What you are asked to do –
Show every line of the data below that includes the word "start".

Recorded data –
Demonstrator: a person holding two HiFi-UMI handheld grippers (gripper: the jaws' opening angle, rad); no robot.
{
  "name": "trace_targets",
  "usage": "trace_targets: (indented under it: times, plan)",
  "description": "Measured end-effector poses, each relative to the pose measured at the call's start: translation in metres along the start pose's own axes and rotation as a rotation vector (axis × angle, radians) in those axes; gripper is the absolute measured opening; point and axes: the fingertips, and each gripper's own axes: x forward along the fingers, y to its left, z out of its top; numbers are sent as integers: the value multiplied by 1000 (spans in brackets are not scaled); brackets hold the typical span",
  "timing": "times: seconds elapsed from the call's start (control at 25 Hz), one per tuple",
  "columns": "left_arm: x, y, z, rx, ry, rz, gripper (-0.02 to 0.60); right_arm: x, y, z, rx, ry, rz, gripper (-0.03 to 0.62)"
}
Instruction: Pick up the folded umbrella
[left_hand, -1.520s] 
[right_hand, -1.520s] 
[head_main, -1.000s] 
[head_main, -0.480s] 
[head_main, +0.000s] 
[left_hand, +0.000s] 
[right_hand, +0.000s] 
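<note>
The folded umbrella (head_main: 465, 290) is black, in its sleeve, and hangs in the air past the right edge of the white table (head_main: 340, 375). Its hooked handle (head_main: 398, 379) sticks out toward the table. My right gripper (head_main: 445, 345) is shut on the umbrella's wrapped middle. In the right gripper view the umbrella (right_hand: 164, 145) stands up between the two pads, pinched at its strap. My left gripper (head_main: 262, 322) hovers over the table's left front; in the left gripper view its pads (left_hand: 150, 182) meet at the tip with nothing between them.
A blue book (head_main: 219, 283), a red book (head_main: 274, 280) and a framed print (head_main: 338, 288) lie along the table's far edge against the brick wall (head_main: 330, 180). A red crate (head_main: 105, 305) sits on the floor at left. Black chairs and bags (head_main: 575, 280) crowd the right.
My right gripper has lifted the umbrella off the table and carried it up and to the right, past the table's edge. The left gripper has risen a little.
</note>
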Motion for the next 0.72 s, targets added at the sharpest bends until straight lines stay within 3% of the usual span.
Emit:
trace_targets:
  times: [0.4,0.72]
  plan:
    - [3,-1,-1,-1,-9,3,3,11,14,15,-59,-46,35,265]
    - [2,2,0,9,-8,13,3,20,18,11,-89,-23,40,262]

Expected answer –
  "description": "Measured end-effector poses, each relative to the pose measured at the call's start: translation in metres along the start pose's own axes and rotation as a rotation vector (axis × angle, radians) in those axes; gripper is the absolute measured opening; point and axes: the fingertips, and each gripper's own axes: x forward along the fingers, y to its left, z out of its top; numbers are sent as integers: the value multiplied by 1000 (spans in brackets are not scaled); brackets hold the typical span",
  "timing": "times: seconds elapsed from the call's start (control at 25 Hz), one per tuple",

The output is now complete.